**Dataset extract**

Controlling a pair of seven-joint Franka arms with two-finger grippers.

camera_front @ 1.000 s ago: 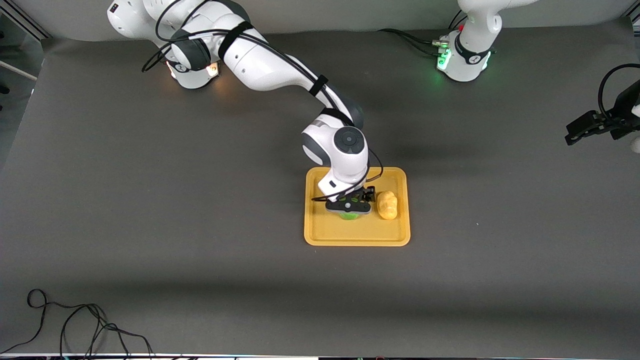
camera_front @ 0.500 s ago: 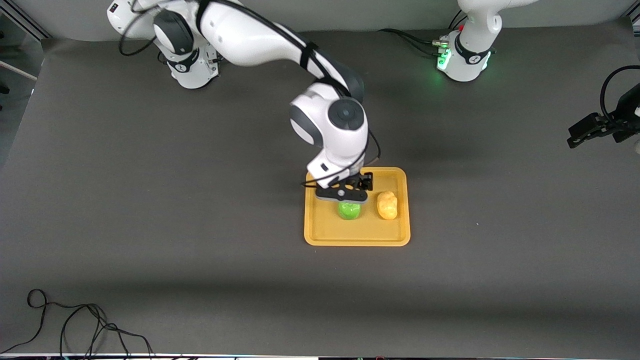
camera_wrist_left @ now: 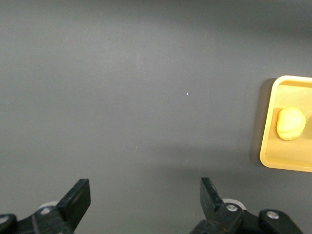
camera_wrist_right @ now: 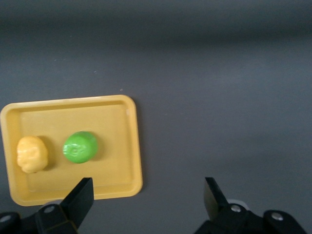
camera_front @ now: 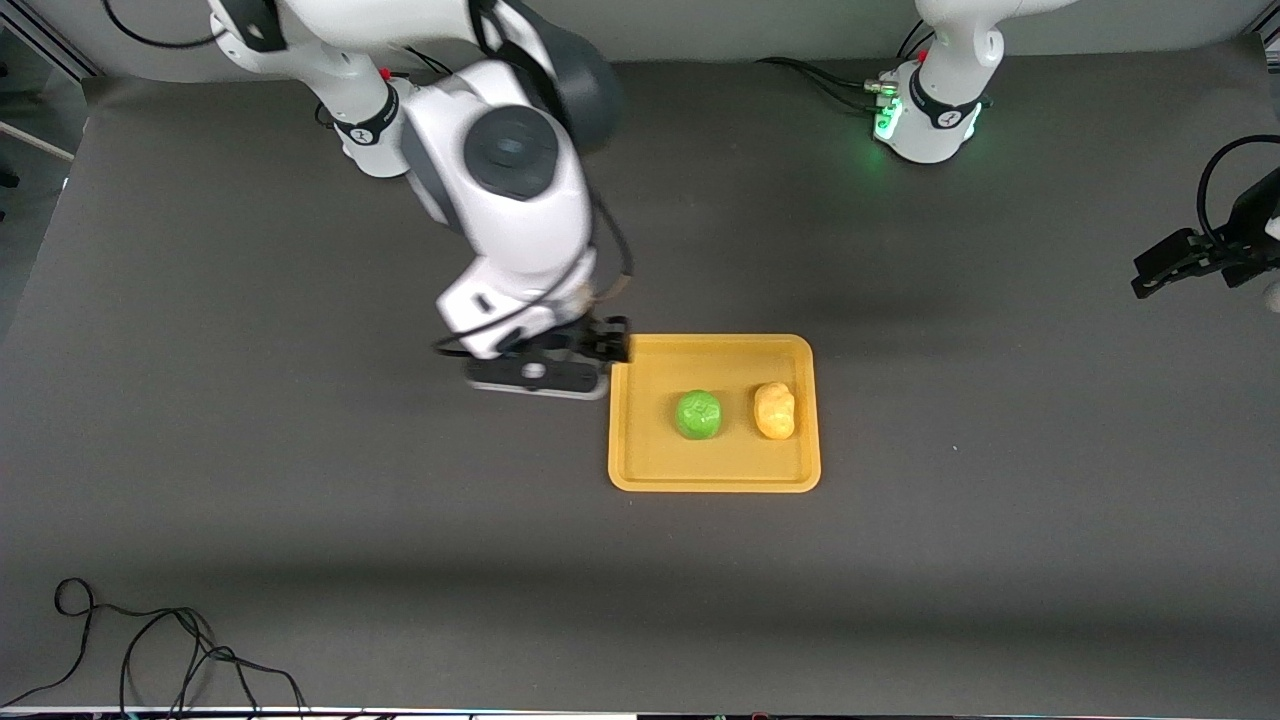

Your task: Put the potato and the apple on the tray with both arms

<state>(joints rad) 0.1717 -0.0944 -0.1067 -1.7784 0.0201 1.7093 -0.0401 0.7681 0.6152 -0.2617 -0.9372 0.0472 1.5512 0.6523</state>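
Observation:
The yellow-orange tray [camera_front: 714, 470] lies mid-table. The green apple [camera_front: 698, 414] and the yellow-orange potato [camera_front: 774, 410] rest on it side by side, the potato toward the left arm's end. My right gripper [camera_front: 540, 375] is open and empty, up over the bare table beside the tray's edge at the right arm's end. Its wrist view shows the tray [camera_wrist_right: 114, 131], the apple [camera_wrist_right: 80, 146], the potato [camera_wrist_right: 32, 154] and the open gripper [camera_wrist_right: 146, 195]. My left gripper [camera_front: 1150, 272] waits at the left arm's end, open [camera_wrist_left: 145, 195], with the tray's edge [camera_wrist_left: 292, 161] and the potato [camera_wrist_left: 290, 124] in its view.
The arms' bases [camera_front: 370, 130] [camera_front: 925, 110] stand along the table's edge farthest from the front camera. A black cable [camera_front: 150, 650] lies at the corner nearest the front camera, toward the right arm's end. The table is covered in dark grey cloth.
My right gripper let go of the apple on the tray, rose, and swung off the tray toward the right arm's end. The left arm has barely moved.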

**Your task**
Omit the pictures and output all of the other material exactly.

**Written reply**
Controlling a pair of seven-joint Franka arms with two-finger grippers.

camera_front @ 1.000 s ago: 
camera_front @ 0.500 s ago: 
camera_wrist_left @ now: 
camera_wrist_right @ now: 
camera_front @ now: 

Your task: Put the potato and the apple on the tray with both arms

<state>(joints rad) 0.1717 -0.0944 -0.1067 -1.7784 0.0201 1.7093 -0.0401 0.7681 0.6152 -0.2617 -0.9372 0.0472 1.5512 0.6523</state>
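Observation:
The yellow-orange tray [camera_front: 714, 470] lies mid-table. The green apple [camera_front: 698, 414] and the yellow-orange potato [camera_front: 774, 410] rest on it side by side, the potato toward the left arm's end. My right gripper [camera_front: 540, 375] is open and empty, up over the bare table beside the tray's edge at the right arm's end. Its wrist view shows the tray [camera_wrist_right: 114, 131], the apple [camera_wrist_right: 80, 146], the potato [camera_wrist_right: 32, 154] and the open gripper [camera_wrist_right: 146, 195]. My left gripper [camera_front: 1150, 272] waits at the left arm's end, open [camera_wrist_left: 145, 195], with the tray's edge [camera_wrist_left: 292, 161] and the potato [camera_wrist_left: 290, 124] in its view.
The arms' bases [camera_front: 370, 130] [camera_front: 925, 110] stand along the table's edge farthest from the front camera. A black cable [camera_front: 150, 650] lies at the corner nearest the front camera, toward the right arm's end. The table is covered in dark grey cloth.
My right gripper let go of the apple on the tray, rose, and swung off the tray toward the right arm's end. The left arm has barely moved.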

No further answer is expected.